Self-employed workers and freelancers, on the other hand, are given the same restrictions, but can immediately put their MA at risk if they exceed the 10 check-in days.
The clear difference between MA and SMP makes some self-employed mothers very nervous. Most freelancers are afraid that the maternity payment amount won’t be enough to survive off of if they decide to take a break from work.
The fact that freelancing involves such a broad scope of jobs—high-paying gigs or online selling— also makes it hard for the field to make its stamp in the workforce, which can be an issue for self-employed freelancers, who do diverse quantities of work.
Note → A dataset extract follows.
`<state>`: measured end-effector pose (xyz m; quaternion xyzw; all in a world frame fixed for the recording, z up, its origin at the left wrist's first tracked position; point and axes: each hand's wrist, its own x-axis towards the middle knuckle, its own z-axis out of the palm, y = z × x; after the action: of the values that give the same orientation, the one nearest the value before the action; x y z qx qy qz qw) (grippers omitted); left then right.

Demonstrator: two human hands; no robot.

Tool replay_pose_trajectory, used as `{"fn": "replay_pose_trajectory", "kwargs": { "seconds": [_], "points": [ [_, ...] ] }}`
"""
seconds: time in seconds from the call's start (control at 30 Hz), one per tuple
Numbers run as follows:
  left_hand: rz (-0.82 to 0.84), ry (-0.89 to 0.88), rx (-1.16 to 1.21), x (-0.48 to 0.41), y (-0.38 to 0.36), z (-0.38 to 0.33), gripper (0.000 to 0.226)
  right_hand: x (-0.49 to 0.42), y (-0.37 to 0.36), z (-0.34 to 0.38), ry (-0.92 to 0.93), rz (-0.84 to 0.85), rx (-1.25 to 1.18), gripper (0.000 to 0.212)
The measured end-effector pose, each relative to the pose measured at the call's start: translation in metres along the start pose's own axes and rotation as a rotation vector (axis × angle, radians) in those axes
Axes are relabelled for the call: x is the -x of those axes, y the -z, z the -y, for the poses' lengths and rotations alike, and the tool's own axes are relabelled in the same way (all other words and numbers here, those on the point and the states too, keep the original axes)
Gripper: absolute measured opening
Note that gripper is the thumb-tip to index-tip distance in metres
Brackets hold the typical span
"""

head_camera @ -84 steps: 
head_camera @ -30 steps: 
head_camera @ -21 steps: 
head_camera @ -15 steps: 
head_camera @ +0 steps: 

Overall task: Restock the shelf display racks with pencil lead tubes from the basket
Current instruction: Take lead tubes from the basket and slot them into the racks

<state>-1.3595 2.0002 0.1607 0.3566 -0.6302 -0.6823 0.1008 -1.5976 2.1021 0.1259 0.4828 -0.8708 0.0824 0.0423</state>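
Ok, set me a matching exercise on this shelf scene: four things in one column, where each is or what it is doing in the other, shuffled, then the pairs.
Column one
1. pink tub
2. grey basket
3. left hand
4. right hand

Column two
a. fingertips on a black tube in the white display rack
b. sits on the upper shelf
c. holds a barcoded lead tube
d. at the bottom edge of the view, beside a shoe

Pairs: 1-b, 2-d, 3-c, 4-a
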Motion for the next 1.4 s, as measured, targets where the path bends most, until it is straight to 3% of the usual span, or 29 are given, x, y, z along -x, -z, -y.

Other Alternatives Are Out There
However, tax experts say that there are several options that will ensure you’re receiving all the assistance you need while away from the office:
- Claim as many benefits as possible. This includes applying for a maternity exemption certificate, which can provide you with free-of-charge drug prescription and dental service. This benefit can be applied for any time during your pregnancy or 12 months following your baby’s birth.
- Apply for a Sure Start Maternity Grant to help you with small pregnancy expenses. If you’re expecting your first child, multiples, or already receive maternity benefits, this option will work best for you. You can apply for this grant 11 weeks before your due date or three months following the birth. Once qualified, you can expect to receive a payment of £500.
One of the smartest things a pregnant freelancer could do, however, is to prepare for a maternity leave ahead of time.
Saving a few bucks here and there makes things a little less stressful. Therefore, work additional hours, conduct more projects, and charge higher rates.
Make sure you’re well-aware of how long you will be away and have extra funds in the bank to cover that extent of time.